Task details
Return all the lines below in which the string "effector" appears.
---
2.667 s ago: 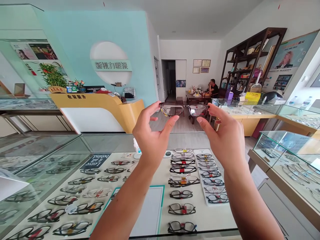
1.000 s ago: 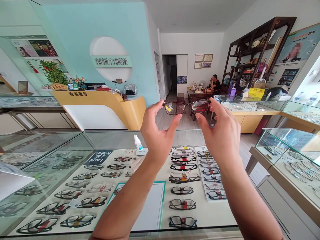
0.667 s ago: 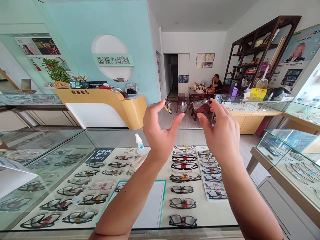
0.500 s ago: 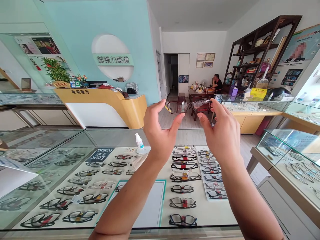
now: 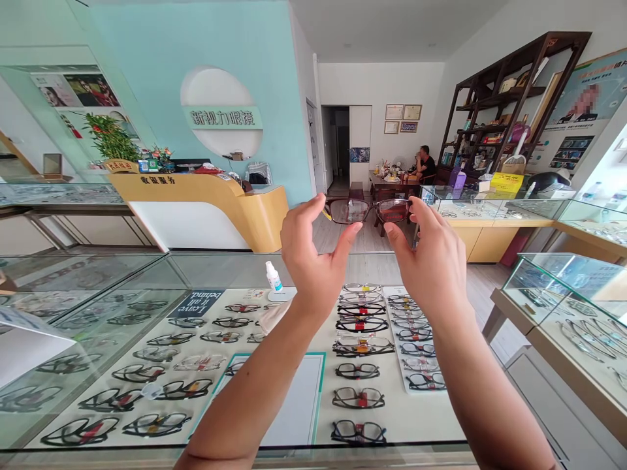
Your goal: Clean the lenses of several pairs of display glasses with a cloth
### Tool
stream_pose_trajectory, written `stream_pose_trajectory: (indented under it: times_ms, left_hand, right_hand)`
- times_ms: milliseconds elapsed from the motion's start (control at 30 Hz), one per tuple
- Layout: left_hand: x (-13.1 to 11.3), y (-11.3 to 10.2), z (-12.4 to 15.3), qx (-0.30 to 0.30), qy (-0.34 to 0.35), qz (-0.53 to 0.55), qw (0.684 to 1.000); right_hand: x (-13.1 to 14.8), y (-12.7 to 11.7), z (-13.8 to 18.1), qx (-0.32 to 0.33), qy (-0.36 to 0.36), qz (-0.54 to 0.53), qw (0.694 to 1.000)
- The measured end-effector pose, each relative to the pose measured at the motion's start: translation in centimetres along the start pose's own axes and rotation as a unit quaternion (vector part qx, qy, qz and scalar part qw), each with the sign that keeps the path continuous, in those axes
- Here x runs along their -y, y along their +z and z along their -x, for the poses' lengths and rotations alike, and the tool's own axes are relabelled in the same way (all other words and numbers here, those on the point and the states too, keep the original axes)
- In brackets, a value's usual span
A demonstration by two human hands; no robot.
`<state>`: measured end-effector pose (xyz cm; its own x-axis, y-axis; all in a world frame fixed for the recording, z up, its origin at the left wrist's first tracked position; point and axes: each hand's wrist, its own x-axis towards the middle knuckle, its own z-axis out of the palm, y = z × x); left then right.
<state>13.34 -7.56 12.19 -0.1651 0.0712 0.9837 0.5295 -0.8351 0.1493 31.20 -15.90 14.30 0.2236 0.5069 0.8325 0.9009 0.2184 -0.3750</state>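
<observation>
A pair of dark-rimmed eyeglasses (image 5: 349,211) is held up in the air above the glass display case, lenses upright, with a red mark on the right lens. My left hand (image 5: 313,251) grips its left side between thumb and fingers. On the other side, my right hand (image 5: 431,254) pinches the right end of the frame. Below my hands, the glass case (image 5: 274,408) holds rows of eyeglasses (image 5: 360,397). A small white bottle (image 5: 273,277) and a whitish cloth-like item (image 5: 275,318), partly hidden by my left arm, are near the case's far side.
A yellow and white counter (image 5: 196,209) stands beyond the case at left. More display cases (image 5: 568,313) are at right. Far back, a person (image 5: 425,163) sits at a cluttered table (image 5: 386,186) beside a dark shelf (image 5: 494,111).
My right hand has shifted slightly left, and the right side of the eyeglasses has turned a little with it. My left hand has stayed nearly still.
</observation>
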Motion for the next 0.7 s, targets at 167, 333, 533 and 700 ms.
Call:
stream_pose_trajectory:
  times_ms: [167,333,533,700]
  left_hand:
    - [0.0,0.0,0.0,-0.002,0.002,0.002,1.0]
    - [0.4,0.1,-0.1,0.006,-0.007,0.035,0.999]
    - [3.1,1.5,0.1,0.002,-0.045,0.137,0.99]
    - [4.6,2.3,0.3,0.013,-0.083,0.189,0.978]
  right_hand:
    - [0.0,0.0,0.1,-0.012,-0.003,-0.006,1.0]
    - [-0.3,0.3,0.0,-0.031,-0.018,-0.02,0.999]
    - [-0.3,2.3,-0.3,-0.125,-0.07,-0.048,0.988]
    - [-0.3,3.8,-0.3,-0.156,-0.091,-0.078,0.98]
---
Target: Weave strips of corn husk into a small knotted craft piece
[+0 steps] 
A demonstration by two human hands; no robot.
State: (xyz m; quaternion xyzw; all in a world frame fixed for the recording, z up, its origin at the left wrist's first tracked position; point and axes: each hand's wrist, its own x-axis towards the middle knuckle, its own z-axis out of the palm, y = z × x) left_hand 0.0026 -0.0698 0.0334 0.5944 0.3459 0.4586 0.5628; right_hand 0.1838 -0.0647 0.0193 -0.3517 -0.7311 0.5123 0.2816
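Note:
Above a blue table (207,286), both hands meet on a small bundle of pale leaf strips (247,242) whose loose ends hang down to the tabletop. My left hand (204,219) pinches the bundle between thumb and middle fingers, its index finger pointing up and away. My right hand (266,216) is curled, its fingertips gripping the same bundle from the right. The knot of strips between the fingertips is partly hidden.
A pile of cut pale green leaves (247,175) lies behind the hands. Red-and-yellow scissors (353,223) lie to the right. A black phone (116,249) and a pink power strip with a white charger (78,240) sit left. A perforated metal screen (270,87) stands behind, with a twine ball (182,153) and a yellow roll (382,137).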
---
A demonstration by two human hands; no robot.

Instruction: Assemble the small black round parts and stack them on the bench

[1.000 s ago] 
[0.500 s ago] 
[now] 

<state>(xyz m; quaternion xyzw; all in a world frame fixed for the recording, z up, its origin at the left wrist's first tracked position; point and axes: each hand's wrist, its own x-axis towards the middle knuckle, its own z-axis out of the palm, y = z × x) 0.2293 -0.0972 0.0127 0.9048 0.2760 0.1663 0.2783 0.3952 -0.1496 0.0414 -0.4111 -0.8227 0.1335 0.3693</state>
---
Solution
- The measured end-effector pose, each relative to the pose measured at the motion's start: translation in centimetres along the start pose's own axes and rotation as a unit quaternion (vector part qx, qy, qz and scalar part qw), each with the sign that keeps the path continuous, in those axes
`<state>`: measured end-effector pose (xyz cm; its own x-axis, y-axis; all in a world frame fixed for the recording, z up, its origin at the left wrist's first tracked position; point and axes: each hand's wrist, its own x-axis towards the middle knuckle, its own z-axis out of the palm, y = z × x); left then right.

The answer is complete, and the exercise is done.